#### About this task
Reproduce only the top of the records, down to and including the line containing "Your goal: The".

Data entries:
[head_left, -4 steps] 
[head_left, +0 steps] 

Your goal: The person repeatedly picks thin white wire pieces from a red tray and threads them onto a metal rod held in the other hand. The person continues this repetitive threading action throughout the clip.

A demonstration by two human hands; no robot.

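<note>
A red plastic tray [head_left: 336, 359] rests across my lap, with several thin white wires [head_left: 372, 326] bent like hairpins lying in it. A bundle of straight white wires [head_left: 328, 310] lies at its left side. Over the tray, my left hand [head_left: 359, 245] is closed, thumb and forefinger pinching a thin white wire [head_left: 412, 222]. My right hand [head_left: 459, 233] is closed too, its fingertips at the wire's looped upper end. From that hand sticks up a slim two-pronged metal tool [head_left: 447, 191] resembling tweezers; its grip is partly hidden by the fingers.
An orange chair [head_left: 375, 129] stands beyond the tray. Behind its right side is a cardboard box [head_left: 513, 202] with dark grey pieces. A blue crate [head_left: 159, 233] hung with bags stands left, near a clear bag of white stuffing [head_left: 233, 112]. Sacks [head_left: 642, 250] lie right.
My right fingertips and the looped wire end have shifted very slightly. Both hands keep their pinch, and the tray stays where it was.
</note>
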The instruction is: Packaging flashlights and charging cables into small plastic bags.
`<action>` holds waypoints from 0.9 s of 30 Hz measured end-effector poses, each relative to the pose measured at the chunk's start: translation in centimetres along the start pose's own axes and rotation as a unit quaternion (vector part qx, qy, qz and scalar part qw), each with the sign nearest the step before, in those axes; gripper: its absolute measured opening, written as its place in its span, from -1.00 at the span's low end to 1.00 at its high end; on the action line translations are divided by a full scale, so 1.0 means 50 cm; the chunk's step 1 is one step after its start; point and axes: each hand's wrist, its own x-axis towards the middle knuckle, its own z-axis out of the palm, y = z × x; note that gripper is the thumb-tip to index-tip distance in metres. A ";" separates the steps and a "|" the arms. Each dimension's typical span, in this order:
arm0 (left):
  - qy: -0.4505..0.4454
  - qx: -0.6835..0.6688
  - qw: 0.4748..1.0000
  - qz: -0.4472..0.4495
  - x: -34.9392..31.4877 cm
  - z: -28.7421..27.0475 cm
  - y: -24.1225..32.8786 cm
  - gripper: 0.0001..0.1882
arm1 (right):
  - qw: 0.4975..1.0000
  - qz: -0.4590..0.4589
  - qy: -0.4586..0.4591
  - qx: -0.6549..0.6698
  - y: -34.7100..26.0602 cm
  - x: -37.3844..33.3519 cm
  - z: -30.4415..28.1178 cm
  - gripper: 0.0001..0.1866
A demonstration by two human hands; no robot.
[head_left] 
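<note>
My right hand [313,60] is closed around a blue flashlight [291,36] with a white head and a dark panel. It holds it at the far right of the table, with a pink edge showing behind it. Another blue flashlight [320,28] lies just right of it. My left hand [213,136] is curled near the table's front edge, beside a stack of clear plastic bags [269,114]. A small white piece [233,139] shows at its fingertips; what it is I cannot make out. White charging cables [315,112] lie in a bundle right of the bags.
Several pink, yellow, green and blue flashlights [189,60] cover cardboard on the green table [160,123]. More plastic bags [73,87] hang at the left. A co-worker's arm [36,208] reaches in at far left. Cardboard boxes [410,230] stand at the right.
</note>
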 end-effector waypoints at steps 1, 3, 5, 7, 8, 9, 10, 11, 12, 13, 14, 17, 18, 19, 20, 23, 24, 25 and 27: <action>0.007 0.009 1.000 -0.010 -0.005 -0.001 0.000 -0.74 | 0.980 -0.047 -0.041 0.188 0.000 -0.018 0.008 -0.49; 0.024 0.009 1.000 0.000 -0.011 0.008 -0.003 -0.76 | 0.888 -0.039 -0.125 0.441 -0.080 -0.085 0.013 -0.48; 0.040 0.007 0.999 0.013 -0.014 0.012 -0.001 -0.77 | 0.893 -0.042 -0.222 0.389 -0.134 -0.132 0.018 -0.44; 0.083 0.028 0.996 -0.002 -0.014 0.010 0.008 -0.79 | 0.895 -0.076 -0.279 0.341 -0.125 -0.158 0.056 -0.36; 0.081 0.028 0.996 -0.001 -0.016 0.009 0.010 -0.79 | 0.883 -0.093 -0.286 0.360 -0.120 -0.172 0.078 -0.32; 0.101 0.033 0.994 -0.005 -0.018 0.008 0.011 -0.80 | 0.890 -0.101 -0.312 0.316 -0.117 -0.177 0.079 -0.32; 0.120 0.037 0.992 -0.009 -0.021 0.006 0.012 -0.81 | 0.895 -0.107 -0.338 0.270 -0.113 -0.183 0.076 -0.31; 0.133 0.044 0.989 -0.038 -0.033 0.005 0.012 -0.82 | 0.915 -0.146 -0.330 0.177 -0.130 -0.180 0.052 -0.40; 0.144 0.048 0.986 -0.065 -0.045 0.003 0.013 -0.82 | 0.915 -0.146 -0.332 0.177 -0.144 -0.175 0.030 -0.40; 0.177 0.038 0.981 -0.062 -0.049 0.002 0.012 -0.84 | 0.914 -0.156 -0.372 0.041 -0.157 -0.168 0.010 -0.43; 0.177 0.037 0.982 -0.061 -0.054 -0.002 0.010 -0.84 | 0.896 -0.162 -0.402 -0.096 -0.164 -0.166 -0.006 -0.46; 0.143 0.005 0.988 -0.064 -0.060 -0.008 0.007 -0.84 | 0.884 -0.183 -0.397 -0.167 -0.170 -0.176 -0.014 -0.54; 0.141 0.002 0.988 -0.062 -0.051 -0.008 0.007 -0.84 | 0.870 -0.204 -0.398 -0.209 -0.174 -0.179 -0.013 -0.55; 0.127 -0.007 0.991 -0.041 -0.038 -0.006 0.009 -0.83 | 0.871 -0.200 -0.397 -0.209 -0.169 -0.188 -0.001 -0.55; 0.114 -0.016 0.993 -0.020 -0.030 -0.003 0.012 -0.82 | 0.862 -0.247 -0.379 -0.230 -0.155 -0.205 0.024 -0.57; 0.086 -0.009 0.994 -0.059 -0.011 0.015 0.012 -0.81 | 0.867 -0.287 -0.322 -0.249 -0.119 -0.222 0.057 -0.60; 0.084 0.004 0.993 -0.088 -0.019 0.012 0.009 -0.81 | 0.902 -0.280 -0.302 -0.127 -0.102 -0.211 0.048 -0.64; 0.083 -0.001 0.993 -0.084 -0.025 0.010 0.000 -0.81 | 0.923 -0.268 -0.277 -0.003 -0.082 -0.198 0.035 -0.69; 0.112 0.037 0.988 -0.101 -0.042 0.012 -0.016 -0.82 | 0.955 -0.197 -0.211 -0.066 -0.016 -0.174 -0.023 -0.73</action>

#### Answer to the exercise
[head_left, -4 steps] 
[head_left, +0 steps] 

Your goal: The person repeatedly picks thin white wire pieces from a red tray and threads them onto a metal rod held in the other hand. The person continues this repetitive threading action throughout the clip.

This exercise calls for no further output.